What you need to do: Return, from the data below, each line that contains the word "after".

Data under study:
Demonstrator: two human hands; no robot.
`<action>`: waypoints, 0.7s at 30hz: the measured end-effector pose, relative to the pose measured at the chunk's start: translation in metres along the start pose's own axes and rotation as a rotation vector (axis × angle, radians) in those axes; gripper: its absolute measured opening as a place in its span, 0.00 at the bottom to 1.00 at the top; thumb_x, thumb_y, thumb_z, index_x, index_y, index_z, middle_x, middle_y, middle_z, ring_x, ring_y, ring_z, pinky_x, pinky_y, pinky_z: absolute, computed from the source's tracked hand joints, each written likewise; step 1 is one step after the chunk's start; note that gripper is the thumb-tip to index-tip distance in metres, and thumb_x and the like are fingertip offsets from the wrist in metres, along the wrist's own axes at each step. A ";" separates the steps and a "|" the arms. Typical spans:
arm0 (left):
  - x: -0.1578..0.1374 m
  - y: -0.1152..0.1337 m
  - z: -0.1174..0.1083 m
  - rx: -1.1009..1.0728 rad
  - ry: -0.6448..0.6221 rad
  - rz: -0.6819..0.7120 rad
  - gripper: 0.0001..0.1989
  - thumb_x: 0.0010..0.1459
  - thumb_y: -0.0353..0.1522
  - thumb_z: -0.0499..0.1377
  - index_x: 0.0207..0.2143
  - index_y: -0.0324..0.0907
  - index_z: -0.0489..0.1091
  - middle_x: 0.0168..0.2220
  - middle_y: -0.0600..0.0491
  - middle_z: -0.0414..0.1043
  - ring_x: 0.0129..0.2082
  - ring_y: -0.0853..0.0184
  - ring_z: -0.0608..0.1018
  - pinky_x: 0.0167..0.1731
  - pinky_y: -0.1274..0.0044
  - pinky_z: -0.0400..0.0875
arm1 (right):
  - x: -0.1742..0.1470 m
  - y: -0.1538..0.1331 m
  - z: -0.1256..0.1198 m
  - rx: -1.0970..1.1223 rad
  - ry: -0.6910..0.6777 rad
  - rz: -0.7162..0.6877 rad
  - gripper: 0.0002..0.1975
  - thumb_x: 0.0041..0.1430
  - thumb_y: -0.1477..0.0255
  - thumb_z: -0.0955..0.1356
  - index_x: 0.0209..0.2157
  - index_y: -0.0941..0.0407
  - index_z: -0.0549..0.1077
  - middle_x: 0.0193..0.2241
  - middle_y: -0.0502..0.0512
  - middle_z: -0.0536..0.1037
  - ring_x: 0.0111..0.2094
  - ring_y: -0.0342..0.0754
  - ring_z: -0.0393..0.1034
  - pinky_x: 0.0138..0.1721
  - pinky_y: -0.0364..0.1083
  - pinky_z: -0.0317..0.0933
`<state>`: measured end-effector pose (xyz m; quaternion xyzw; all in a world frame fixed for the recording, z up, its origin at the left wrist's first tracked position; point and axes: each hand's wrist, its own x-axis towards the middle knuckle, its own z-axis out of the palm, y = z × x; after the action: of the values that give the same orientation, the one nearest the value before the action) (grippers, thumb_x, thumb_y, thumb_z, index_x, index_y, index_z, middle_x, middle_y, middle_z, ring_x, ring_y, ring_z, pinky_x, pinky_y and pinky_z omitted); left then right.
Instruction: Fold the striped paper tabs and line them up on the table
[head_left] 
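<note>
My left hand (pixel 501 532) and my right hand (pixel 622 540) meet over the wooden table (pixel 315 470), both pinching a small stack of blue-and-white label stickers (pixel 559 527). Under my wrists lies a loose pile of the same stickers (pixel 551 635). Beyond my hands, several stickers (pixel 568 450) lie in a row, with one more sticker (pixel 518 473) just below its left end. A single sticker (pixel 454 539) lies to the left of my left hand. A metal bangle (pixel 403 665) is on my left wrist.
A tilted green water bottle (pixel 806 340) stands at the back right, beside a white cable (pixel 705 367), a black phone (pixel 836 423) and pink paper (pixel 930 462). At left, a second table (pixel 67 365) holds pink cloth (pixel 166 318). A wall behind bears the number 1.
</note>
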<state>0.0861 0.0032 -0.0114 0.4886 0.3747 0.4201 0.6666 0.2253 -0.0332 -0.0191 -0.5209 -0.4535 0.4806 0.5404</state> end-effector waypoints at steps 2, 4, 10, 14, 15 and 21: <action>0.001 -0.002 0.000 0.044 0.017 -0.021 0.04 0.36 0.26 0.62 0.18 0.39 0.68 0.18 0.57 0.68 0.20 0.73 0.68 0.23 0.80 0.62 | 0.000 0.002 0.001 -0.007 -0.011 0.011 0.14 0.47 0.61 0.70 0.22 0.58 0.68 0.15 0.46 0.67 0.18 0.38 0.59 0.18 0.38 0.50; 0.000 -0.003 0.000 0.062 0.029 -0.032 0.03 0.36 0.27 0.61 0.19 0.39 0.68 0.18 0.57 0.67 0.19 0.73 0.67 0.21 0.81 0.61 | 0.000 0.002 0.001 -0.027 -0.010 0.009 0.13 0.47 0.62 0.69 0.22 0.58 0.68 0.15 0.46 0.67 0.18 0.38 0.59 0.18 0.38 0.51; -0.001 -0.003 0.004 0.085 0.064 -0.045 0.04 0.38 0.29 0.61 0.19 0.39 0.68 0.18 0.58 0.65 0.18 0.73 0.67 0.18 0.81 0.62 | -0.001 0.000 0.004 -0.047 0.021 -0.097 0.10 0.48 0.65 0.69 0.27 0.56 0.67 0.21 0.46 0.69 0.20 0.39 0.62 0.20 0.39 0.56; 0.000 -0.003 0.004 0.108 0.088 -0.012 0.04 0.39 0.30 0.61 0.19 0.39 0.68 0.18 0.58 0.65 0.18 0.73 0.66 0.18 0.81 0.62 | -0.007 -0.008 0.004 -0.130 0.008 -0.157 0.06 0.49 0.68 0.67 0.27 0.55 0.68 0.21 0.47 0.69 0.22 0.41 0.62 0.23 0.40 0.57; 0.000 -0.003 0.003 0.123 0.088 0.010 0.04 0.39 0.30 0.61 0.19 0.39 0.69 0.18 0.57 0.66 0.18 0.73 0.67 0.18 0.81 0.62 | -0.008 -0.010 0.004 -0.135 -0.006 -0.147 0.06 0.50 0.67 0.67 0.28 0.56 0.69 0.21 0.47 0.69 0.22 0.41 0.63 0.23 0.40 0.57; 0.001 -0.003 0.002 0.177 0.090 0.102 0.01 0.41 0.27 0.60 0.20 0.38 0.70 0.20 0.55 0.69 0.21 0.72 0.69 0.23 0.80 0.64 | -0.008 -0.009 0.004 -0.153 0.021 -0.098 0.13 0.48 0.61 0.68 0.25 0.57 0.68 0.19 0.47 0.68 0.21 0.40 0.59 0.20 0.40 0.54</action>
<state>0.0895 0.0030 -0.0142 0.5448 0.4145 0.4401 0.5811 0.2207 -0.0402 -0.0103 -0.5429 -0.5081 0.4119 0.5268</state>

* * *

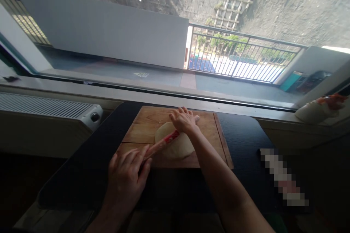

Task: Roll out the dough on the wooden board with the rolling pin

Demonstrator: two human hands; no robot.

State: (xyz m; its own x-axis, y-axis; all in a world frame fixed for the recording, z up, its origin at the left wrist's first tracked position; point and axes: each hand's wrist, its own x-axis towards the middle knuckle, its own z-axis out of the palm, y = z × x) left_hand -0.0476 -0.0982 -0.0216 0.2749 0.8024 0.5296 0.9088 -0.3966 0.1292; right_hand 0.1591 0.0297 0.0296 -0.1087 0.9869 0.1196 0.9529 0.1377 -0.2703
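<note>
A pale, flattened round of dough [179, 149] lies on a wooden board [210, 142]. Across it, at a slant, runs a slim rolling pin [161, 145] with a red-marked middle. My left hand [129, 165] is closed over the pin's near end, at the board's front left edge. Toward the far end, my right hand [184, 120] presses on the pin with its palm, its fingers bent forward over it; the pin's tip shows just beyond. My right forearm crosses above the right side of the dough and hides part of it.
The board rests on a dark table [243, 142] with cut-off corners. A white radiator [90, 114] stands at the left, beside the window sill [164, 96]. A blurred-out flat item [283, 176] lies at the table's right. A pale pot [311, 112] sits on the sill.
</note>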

Solution for this exercise:
`<action>`: waypoints, 0.7s at 30hz: the measured end-effector pose, relative to the pose measured at the chunk's start: translation in metres along the start pose's own axes and rotation as a rotation vector (axis × angle, radians) in those axes; gripper: its absolute measured opening as a place in its span, 0.00 at the bottom to 1.00 at the top; thumb_x, thumb_y, thumb_z, index_x, index_y, index_z, middle_x, middle_y, middle_z, ring_x, ring_y, ring_z, pinky_x, pinky_y, pinky_z: absolute, computed from the source's tracked hand joints, each written likewise; step 1 is one step after the chunk's start; note that gripper is the thumb-tip to index-tip distance in metres, and thumb_x and the like are fingertip offsets from the wrist in metres, along the wrist's own axes at each step. A ";" separates the steps and a "|" the arms. Typical spans:
`<state>`: measured end-effector pose (xyz m; quaternion xyzw; all in a world frame fixed for the recording, z up, its origin at the left wrist's first tracked position; point and axes: each hand's wrist, its own x-axis towards the middle knuckle, its own z-axis out of the palm, y = z × x; after the action: of the values that give the same orientation, the one nearest the value before the action) (grippers, thumb_x, thumb_y, thumb_z, index_x, index_y, index_z, middle_x, middle_y, middle_z, ring_x, ring_y, ring_z, pinky_x, pinky_y and pinky_z omitted); left then right.

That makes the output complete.